● Action item
In the material below, find the line with "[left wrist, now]" and the line with "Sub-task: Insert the", then output those two lines and every line between them, exactly.

*** Begin section ***

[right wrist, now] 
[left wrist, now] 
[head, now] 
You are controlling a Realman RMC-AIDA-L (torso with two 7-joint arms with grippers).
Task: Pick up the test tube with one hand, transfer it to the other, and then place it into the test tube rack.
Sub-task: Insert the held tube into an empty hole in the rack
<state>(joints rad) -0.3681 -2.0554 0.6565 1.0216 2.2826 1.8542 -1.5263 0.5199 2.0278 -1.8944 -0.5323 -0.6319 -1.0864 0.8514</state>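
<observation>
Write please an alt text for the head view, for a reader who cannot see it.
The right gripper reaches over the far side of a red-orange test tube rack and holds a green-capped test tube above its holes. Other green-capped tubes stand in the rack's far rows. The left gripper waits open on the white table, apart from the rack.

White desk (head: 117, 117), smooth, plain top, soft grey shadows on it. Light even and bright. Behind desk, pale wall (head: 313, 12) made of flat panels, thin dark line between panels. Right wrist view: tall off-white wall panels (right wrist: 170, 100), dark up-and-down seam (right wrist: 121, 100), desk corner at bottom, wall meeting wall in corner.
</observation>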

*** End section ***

● Answer space
[left wrist, now] 
[head, now] 
You are controlling a Realman RMC-AIDA-L (torso with two 7-joint arms with grippers).
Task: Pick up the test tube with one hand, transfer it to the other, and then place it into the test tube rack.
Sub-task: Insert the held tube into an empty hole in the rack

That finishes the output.